In a rational scenario, that finding would have put a stop to its use, but no. In an official health advisory8 to the public, issued May 24, 2022, the U.S. Centers for Disease Control and Prevention first warns that Paxlovid is associated with “recurrence of COVID-19 or ‘COVID-19 rebound,’” and then in the very next sentence stresses in bold print a narrative supporting its use and enriching Pfizer with instructions saying:
“Paxlovid continues to be recommended for early- stage treatment of mild to moderate COVID-19 among persons at high risk for progression to severe disease.”
Allen also notes that, during an investor call, a Pfizer official highlighted reports of Paxlovid’s failure, but spun it into “good news” for investors, as patients may require multiple courses!9 Obviously the objective has long ago shifted from helping humans to raping them for as much profit as possible.
Similarly, while Pfizer’s COVID jab clearly doesn’t prevent infection or spread, and Americans are rejecting the shots in growing numbers — 82.2 million doses had expired and were chucked in the trash as of mid-May 202210 — the U.S. government still went ahead and ordered another 105 million doses at the end of June 2022.
These are intended for a fall booster campaign, at a cost to taxpayers of $3.2 billion.11 The U.S. is actually paying about 50% more for each of these new jab boosters this time around — $30.47 per dose compared to $19.50 per dose paid for the first 100 million doses.
The U.S. government has also promised to purchase another 20 million courses of Paxlovid, at an eye-watering cost of $530 per five-day course. Basically, Pfizer is being financially rewarded for producing products that are useless at best and dangerous at worst, and we’re all paying for it. In case you’re curious, that is another $10.6 billion transferred from U.S. taxpayers to Pfizer.
Future Boosters Won’t Undergo Human Clinical Trials
After you likely thought it couldn’t ever get any worse, KHN also touches on, but doesn’t delve into, the fact that Pfizer suggested they skip human trials as they move forward with jabs that are reformulated for newer variants. If this strikes you as crazy, you’d be right. It’s sheer madness, but the U.S. Food and Drug Administration — a clearly captured agency — has already surreptitiously agreed to this egregious miscarriage of science.
How this wicked scheme, known as the “Future Framework,”12 was adopted by the FDA without formal vote is explained by Toby Rogers, Ph.D. — a political economist whose research focus is on regulatory capture and Big Pharma corruption13 — in the video above. He also explained it in a June 29, 2022, Substack article:14
“Yesterday [June 28], the FDA’s Vaccines and Related Biological Products Advisory Committee approved a bivalent COVID-19 shot with the Wuhan strain and the Omicron variant … Wait, hold up, I thought the FDA was voting on the Future Framework yesterday?
The policy question was whether reformulated COVID-19 shots would be treated as new molecular entities (which they are) in which case they should be subject to formal review or whether reformulated shots would be treated as ‘biologically similar’ to existing Covid-19 shots and be allowed to skip clinical trials altogether.

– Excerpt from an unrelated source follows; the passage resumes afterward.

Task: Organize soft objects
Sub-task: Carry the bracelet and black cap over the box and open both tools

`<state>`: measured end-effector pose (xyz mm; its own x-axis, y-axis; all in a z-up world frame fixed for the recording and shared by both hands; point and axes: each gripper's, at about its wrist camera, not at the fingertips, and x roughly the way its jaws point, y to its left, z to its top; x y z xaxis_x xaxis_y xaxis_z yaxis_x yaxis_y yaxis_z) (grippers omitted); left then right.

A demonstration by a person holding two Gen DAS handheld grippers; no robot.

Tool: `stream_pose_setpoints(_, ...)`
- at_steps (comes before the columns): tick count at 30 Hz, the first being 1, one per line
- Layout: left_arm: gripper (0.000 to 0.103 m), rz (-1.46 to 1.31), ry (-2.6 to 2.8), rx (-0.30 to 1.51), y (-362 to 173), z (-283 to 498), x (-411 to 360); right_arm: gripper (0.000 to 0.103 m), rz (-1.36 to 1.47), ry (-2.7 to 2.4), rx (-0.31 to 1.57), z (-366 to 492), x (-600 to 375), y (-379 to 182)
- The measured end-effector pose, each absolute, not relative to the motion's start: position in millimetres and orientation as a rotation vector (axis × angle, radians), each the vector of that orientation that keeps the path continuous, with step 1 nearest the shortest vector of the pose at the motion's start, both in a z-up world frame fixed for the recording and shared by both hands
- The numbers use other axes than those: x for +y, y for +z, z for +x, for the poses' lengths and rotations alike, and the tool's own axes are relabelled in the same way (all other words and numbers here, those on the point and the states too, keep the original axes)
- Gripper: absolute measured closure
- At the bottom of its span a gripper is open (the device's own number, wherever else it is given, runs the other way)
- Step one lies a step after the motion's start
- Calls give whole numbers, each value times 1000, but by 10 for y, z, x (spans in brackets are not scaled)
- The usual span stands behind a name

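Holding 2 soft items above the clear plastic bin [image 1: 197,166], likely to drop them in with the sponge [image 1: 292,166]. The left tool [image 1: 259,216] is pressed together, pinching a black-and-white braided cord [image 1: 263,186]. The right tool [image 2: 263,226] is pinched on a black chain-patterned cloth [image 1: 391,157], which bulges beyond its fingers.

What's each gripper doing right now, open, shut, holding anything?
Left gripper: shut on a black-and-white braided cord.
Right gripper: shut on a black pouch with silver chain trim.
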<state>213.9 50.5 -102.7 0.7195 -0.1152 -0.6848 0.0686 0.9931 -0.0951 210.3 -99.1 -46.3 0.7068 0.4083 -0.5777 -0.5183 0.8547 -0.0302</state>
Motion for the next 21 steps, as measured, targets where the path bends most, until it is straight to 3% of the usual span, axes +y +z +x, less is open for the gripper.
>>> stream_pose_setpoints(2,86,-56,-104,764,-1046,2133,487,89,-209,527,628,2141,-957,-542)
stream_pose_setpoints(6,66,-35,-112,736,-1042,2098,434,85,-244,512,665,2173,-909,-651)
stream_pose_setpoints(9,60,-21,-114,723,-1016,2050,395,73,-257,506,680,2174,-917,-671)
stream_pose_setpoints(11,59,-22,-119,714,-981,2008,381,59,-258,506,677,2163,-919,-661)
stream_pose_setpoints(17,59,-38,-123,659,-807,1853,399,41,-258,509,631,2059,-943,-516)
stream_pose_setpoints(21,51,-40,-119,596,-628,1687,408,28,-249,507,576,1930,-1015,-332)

Apparently the FDA did not have the votes to just pass this as a policy question. If you ask anyone whether reformulated mRNA represents a new molecular entity, well of course it is, so that would require formal regulatory review.
What the FDA did instead was to smuggle the policy question in disguised as a vote about reformulated ‘boosters’ for the fall.
In essence, the FDA just started doing the Future Framework (picking variants willy nilly, skipping clinical trials) and essentially dared the committee members to turn down a booster dose — knowing that all of the VRBPAC members are hand-picked because they’ve never met a vaccine they did not like.
So of course only two people on the committee had the courage to turn down a booster dose — even though it was based on this preposterous process (that was never formally adopted) where there was literally no data at all … By stealth, the FDA replaced a system based on evidence with a system based entirely on belief.”
Countries Held to Ransom
In 2021, secret details of Pfizer’s contracts came to light, showing they are essentially holding countries hostage to nonnegotiable demands for payment in full AND freedom from liability.15
In late February 2021, The Bureau of Investigative Journalism reported16 that Pfizer was demanding countries put up sovereign assets as collateral for expected vaccine injury lawsuits resulting from its COVID-19 jab.
Several countries, including Brazil, Chile, Colombia, the Dominican Republic and Peru, agreed to this demand, putting up bank reserves, military bases and embassy buildings as collateral. In short, theses governments are guaranteeing Pfizer will be compensated for any expenses resulting from injury lawsuits against it, so the company won’t lose a dime if its COVID shot injures people.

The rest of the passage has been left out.